Castello Sforzini di Castellar Ponzano, settembre 2022 – Luca Sforzini annuncia di aver scoperto un autoritratto androgino di Filippo Abbiati (Milano 1640-1715) celato nel suo “Martirio di Santo Stefano”: percezione angelica di sè o outing dissimulato nella Milano della Controriforma di San Carlo Borromeo?
“Era lì, sotto i nostri occhi da quasi 400 anni, ma solo oggi lo abbiamo compreso” – esordisce Luca Sforzini, esperto d’Arte con sedi in Lombardia e Piemonte, e neo-proprietario del Castello di Castellar Ponzano. “Filippo Abbiati, il grande regista del barocco lombardo, si era raffigurato in forma androgina (nè maschile nè femminile) all’età di 20 anni circa, nel suo Martirio di Santo Stefano. L’artista si autorappresenta come sospeso in un’aura metafisica nel pieno turbinìo della scena, assai movimentata. Gli scherani, lanciando pietre, stanno sopraffacendo Stefano, già soffuso di luce divina proveniente da Dio Padre – che dalle nubi effonde la sua benedizione sul martire, rendendolo Santo. Proprio lì, nel bel mezzo ma come distaccato, straniato e senza funzione narrativa (condizioni tipiche degli autoritratti celati) ecco un giovane efebo, o una ragazza: un angelo”. Si entusiasma Sforzini: “Un’illuminazione. Se confrontiamo l’autoritratto di Filippo Abbiati conservato alla Pinacoteca di Brera e databile al 1680 circa (quindi all’età di 40 anni) ritroviamo gli stessi precisi lineamenti. E’ lui. E’ Abbiati all’età di 20 anni”. L’affinità tra le due figure è in effetti pressochè totale, sorprendente. Una firma, di fatto, ed una datazione del dipinto.
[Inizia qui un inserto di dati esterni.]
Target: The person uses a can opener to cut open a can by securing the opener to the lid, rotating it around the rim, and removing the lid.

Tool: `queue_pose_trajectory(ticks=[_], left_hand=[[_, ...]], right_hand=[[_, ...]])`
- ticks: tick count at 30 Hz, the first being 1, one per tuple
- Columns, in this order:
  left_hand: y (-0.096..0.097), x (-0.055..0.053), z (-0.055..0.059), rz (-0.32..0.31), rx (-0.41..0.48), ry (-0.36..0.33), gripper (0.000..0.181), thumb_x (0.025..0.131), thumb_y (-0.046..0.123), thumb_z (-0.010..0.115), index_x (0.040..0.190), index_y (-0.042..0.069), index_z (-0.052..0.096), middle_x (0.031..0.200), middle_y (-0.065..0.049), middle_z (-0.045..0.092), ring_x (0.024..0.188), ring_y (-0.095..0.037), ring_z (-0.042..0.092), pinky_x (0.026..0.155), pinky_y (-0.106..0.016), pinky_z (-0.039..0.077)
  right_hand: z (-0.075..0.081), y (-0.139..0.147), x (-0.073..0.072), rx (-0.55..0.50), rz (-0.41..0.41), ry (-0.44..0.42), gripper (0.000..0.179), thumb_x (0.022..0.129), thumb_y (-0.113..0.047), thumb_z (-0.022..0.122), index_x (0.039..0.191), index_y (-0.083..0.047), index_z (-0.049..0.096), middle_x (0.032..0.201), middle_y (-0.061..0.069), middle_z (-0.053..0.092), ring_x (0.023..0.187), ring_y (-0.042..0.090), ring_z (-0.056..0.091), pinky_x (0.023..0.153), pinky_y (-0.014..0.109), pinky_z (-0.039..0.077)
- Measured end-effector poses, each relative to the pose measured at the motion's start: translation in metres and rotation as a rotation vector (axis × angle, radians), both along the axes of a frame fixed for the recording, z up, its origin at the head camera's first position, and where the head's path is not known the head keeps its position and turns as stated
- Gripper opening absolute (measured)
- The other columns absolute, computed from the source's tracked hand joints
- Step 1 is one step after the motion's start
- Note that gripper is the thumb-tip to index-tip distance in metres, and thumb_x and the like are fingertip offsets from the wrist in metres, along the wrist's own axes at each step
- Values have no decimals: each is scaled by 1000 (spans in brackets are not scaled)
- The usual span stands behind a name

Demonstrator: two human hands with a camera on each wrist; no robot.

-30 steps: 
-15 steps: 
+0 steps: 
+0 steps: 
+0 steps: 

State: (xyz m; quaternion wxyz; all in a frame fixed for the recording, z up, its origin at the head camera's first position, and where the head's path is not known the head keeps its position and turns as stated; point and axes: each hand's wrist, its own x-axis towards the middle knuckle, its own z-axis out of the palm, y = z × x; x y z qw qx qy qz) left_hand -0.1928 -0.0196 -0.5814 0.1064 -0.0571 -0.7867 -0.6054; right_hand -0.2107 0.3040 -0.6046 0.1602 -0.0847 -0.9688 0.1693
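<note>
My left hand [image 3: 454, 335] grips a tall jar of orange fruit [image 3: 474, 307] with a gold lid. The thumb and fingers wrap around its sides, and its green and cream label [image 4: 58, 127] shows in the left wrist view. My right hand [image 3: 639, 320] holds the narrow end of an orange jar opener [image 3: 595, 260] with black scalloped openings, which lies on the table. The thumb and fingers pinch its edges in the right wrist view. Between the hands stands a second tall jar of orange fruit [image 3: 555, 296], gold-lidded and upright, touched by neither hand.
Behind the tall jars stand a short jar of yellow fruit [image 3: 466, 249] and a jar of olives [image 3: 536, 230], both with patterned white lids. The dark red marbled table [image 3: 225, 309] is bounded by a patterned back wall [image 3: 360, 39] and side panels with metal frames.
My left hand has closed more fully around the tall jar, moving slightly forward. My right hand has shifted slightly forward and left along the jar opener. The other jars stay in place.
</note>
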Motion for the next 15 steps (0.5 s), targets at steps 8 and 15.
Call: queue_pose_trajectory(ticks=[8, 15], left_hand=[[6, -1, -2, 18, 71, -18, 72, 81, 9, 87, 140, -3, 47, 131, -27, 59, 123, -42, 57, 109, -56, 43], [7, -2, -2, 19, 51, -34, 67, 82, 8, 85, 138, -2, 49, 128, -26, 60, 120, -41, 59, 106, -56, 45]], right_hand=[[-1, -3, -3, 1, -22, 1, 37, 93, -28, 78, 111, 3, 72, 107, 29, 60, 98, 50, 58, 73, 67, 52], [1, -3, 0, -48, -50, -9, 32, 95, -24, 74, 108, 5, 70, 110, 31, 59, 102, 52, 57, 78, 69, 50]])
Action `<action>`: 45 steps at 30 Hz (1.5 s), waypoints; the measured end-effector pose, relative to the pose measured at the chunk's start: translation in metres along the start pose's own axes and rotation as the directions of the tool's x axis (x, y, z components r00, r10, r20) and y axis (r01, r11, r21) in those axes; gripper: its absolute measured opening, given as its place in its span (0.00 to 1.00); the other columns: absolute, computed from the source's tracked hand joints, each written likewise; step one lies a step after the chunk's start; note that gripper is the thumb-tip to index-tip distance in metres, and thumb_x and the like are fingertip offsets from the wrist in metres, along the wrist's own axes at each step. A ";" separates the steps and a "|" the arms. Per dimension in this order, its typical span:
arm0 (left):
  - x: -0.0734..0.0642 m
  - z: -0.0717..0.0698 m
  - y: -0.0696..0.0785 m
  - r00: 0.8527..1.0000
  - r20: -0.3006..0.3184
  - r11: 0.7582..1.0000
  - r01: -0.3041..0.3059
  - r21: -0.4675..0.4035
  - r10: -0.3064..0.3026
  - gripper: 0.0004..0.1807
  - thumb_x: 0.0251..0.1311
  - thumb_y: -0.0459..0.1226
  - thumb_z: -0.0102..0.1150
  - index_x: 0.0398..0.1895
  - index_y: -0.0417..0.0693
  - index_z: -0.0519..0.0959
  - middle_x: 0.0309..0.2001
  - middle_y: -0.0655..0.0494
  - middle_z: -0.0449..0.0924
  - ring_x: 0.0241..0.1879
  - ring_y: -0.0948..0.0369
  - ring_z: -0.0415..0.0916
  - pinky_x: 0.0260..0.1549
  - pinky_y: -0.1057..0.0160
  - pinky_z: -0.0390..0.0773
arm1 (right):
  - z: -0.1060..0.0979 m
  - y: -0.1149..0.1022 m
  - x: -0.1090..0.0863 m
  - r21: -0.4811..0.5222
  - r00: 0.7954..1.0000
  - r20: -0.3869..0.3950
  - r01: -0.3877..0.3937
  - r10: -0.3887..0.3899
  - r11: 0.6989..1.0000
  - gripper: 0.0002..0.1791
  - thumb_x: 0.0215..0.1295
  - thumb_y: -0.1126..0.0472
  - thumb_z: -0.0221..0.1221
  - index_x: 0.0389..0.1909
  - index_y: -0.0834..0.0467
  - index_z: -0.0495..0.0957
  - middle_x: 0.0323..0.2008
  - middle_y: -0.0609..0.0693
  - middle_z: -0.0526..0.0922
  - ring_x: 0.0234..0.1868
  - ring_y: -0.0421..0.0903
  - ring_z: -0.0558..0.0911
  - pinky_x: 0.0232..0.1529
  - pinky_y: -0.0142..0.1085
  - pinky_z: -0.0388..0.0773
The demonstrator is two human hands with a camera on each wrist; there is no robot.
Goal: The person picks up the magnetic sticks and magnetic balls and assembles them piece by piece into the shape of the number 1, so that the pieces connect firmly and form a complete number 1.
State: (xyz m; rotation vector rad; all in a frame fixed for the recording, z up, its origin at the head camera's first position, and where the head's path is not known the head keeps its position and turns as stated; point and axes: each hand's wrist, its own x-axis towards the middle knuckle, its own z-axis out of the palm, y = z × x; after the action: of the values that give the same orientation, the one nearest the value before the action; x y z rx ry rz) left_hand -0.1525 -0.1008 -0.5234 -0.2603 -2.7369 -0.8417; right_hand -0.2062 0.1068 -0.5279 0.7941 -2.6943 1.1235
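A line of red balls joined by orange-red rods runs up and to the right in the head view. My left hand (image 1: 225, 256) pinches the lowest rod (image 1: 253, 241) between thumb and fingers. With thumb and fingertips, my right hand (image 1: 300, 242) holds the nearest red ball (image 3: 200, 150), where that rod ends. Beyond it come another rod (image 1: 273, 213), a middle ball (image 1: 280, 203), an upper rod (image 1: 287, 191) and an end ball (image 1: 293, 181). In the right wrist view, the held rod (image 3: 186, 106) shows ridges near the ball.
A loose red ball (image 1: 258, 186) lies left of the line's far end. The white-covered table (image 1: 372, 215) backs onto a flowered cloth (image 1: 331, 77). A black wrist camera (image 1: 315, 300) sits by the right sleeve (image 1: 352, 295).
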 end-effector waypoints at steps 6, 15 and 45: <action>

Ma perchè un autoritratto androgino? “Non è un unicum nella Storia dell’Arte” – commenta Sforzini. “All’attuale stadio di approfondimento, mi limiterei a interpretarla come un’autoraffigurazione in forma angelica e quindi perfettamente pura, asessuata”. Non è un “outing” dunque? Una celata confessione di inclinazione, di preferenza sessuale, nascosta all’interno di un dipinto? “Non è completamente da escludere. Certo, nella Milano del 1660 siamo ancora in pieno clima culturale di Controriforma, informati ai princìpi di San Carlo Borromeo. Non esattamente un ambiente semplice in cui esprimere tali propensioni”. “Ci spingeremmo troppo oltre” – conclude Sforzini – “E poi, Filippo Abbiati fu sposato più di una volta… Certo, è pur vero che dai recenti studi di Marina Dell’Omo e Filippo Maria Ferro è emerso come l’Abbiati attorno al 1685 fosse stato diseredato dal padre Rocco (orafo milanese ben introdotto in società), ufficialmente per dissidi di natura economica…”
Cosa voleva comunicarci esattamente Filippo Abbiati guardando, dall’interno del suo dipinto, Santo Stefano sopraffatto e – 400 anni dopo – noi tutti?